IndRNNs #7

OverLordGoldDragon · 2020-03-16T20:08:55Z

I'd like to suggest support for IndRNNs; in my experiments on EEG seizure classification w/ very long sequences, they've dominated LSTMs & GRUs. While already also much faster, IndRNNs would benefit from a CuDNN-like speedup in large stacks, and from Layer Normalization for working w/ 1000+ timesteps.

Minimal tf.keras code below; default weight initialization should be handled differently - can clarify post-approval.

IndRNN Cell

from tensorflow.python.keras import activations
from tensorflow.python.keras import backend as K
from tensorflow.python.keras import constraints
from tensorflow.python.keras import initializers
from tensorflow.python.keras import regularizers
from tensorflow.python.keras.engine.base_layer import Layer
from tensorflow.python.keras.utils import tf_utils
from tensorflow.python.ops import math_ops
from tensorflow.python.training.tracking import data_structures
from tensorflow.python.util.tf_export import keras_export
from tensorflow.python.keras.layers.recurrent import DropoutRNNCellMixin



@keras_export(v1=['keras.layers.IndRNNCell'])
class IndRNNCell(DropoutRNNCellMixin, Layer):
  def __init__(self,
               units,
               activation='tanh',
               use_bias=True,
               recurrent_clip_min=-1,
               recurrent_clip_max=-1,
               kernel_initializer='glorot_normal',
               recurrent_initializer=None,
               bias_initializer='zeros',
               kernel_regularizer=None,
               recurrent_regularizer=None,
               bias_regularizer=None,
               kernel_constraint=None,
               recurrent_constraint=None,
               bias_constraint=None,
               dropout=0.,
               recurrent_dropout=0.,
               implementation=1,
               **kwargs):
    super(IndRNNCell, self).__init__(**kwargs)
    
    if recurrent_clip_min is None or recurrent_clip_max is None:
        recurrent_clip_min = None
        recurrent_clip_max = None

    self.units = units
    self.activation = activations.get(activation)
    self.use_bias = use_bias
    self.recurrent_clip_min = recurrent_clip_min
    self.recurrent_clip_max = recurrent_clip_max

    self.kernel_initializer = initializers.get(kernel_initializer)
    if self.recurrent_initializer is None:
        self.recurrent_initializer = initializers.uniform(-1.0, 1.0)
    else:
        self.recurrent_initializer = initializers.get(recurrent_initializer)
    self.bias_initializer = initializers.get(bias_initializer)

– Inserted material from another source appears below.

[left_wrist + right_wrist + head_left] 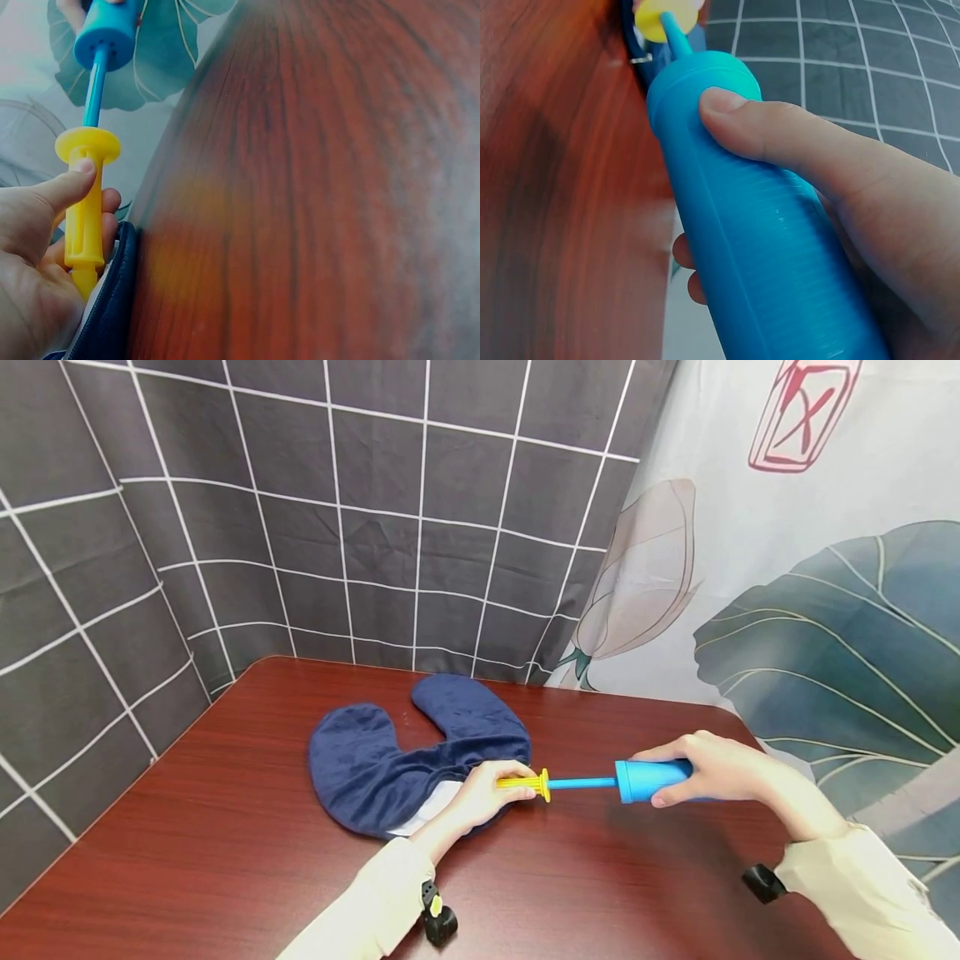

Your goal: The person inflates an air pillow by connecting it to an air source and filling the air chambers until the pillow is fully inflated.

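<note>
Blue pump barrel (643, 780) wrapped in my right grip (720, 767), yellow handle (83, 214) pinched in my left grip (482, 793), navy cushion (358, 774) nearby.

One red sign shows in the head view, printed on the pale curtain (720, 418) above the big leaf (855, 643). The sign (806, 420) looks like a stamp: a rounded outline around a slanted four-sided box, with two crossing strokes inside that read as an "X". Red thickens at the box's upper left corner, and the top edge of the view cuts off the outline. Whether the "X" is a letter or another character cannot be told.
</note>
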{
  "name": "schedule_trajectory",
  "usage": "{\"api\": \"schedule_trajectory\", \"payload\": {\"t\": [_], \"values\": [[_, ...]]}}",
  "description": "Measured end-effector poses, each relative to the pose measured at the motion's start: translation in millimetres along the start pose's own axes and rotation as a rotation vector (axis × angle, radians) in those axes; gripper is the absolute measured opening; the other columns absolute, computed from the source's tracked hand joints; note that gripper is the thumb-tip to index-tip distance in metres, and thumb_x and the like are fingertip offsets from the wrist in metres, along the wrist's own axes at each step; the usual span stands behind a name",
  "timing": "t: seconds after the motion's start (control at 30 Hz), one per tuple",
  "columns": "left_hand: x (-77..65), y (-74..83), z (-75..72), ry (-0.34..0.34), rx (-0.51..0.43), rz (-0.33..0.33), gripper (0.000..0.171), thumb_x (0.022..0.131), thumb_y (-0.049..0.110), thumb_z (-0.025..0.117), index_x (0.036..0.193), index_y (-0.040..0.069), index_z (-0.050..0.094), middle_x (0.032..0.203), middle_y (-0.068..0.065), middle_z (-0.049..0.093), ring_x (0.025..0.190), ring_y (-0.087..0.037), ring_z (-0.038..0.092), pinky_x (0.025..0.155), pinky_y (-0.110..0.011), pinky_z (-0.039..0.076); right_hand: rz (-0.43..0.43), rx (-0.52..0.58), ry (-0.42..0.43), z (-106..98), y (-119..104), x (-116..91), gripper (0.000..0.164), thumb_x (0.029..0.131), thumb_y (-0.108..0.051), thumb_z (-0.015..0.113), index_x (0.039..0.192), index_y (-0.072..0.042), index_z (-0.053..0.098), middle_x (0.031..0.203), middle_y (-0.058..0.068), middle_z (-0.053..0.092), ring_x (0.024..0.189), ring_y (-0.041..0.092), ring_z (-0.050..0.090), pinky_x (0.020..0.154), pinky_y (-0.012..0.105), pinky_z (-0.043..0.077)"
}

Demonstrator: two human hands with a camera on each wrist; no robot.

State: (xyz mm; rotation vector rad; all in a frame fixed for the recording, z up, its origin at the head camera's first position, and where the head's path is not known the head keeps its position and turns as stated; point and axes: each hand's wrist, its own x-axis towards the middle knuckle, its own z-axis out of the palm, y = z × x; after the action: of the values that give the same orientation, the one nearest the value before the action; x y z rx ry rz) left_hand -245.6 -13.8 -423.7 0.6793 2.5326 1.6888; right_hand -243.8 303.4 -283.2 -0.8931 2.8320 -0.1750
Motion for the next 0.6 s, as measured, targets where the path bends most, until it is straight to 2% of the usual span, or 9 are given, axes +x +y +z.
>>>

    self.kernel_regularizer = regularizers.get(kernel_regularizer)
    self.recurrent_regularizer = regularizers.get(recurrent_regularizer)
    self.bias_regularizer = regularizers.get(bias_regularizer)

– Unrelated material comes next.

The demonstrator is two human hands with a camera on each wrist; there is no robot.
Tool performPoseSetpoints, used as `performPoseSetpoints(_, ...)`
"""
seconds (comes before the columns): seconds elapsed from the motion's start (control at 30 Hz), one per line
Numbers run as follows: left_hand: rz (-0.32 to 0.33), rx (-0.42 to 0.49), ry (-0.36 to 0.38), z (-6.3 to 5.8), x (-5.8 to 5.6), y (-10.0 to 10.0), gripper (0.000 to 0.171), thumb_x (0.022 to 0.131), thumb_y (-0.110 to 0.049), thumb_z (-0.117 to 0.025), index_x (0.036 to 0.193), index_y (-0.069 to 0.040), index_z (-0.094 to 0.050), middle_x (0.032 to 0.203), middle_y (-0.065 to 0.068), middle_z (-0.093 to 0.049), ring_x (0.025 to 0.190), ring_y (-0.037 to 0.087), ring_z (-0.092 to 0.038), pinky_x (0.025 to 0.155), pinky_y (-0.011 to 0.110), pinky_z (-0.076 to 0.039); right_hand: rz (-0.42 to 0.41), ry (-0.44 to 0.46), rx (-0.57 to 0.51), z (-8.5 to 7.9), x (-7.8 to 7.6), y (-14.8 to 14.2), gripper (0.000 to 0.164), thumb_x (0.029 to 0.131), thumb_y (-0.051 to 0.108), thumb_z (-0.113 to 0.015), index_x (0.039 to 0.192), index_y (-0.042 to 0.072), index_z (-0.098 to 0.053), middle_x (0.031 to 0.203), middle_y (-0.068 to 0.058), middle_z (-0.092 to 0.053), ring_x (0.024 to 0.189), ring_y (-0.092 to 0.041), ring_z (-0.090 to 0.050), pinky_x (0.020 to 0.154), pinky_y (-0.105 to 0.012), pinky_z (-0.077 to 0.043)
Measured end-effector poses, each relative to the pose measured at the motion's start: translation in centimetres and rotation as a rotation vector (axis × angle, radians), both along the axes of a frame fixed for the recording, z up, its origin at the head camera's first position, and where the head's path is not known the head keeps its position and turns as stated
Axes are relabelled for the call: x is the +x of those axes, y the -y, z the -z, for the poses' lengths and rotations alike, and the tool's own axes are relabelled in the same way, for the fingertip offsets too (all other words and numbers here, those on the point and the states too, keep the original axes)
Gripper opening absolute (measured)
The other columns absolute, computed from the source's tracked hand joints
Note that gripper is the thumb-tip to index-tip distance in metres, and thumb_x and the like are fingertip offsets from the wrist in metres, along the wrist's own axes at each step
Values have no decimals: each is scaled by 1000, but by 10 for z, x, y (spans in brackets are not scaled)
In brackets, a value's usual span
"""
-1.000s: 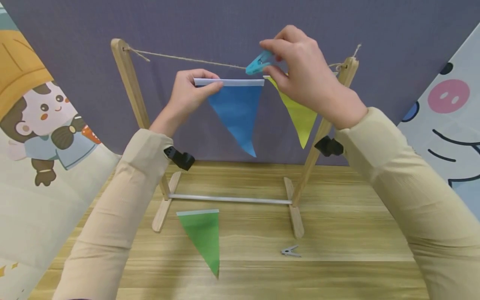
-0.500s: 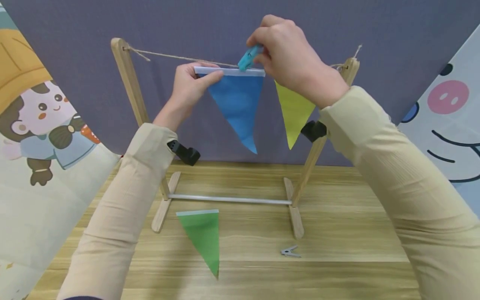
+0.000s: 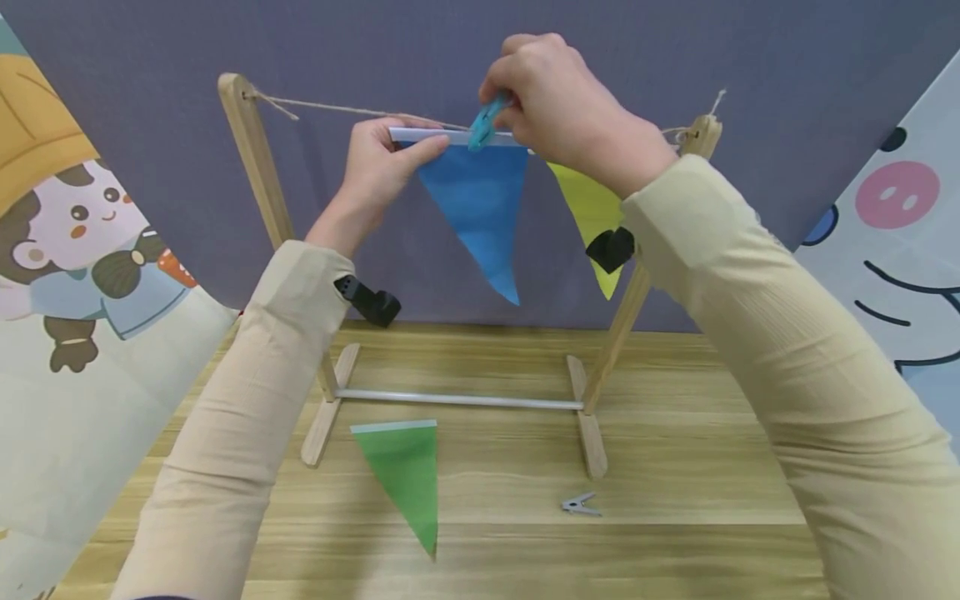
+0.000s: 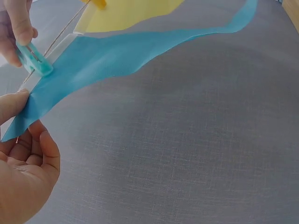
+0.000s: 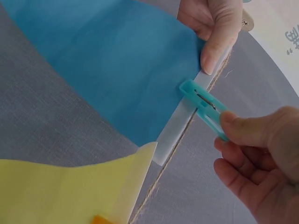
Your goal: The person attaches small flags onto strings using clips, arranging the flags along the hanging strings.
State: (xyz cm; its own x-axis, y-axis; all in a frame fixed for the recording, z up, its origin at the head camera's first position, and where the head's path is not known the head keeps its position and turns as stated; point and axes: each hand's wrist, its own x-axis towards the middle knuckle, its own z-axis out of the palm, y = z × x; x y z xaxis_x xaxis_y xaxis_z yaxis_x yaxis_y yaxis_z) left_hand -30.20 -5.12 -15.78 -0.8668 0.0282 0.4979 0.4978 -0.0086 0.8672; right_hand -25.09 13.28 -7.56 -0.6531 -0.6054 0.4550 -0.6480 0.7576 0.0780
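1. Head view: the left hand (image 3: 378,171) pinches the blue flag (image 3: 483,200) at its top edge along the string (image 3: 337,107), fingers partly hidden behind.
2. Right wrist view: fingers of the right hand (image 5: 266,154) pinch the teal clip (image 5: 204,102), lying across flag and string; its bite is hard to judge.
3. Left wrist view: frame edges crop the right hand and yellow flag (image 4: 126,14).
4. Green flag (image 3: 405,475) and grey clip (image 3: 580,504) lie on the worktop (image 3: 675,467).

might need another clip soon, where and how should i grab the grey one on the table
Probably best to pinch the grey clip across its two splayed arms, coming from your right: it lies on the table, arms spreading that way, narrow end pointing left.
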Motion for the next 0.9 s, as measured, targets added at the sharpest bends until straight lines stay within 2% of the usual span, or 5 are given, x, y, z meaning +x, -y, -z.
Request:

    self.kernel_constraint = constraints.get(kernel_constraint)
    self.recurrent_constraint = constraints.get(recurrent_constraint)
    self.bias_constraint = constraints.get(bias_constraint)

    self.dropout = min(1., max(0., dropout))
    self.recurrent_dropout = min(1., max(0., recurrent_dropout))

    self.state_size = data_structures.NoDependency([self.units])
    self.output_size = self.units

  @tf_utils.shape_type_conversion
  def build(self, input_shape):
    input_dim = input_shape[-1]
    self.timesteps = input_shape[1]
    self._process_recurrent_clip()

    self.kernel = self.add_weight(
        shape=(input_dim, self.units),
        name='kernel',
        initializer=self.kernel_initializer,
        regularizer=self.kernel_regularizer,
        constraint=self.kernel_constraint)
    self.recurrent_kernel = self.add_weight(
        shape=(self.units,),
        name='recurrent_kernel',
        initializer=self.recurrent_initializer,
        regularizer=self.recurrent_regularizer,
        constraint=self.recurrent_constraint)

    if self.use_bias:
      self.bias = self.add_weight(
          shape=(self.units,),
          name='bias',
          initializer=self.bias_initializer,
          regularizer=self.bias_regularizer,
          constraint=self.bias_constraint)
    else:
      self.bias = None    
    self.built = True


  def call(self, inputs, states, training=None):
    h_tm1 = states[0]  # previous memory state

    dp_mask = self.get_dropout_mask_for_cell(inputs, training, count=1)
    rec_dp_mask = self.get_recurrent_dropout_mask_for_cell(
        h_tm1, training, count=1)

    if 0. < self.dropout < 1.:
      inputs = inputs * dp_mask[0]
    if 0. < self.recurrent_dropout < 1.:
      h_tm1 = h_tm1 * rec_dp_mask[0]
    
    h = K.dot(inputs, self.kernel)
    h += math_ops.multiply(h_tm1, self.recurrent_kernel)
    if self.use_bias:
      h = K.bias_add(h, self.bias)

    h = self.activation(h)
    return h, [h]

The text was updated successfully, but these errors were encountered:

sharvil · 2020-03-17T09:04:26Z

Sounds like a reasonable addition. The IndRNN paper doesn't mention layer norm – do you have an algorithm that's known to produce good results? I'm wondering if we can get away with applying layer norm only on the input like this:

How important are cell clipping, input dropout, recurrent dropout, and non-tanh activation functions in practice? And what weight initialization scheme do you propose?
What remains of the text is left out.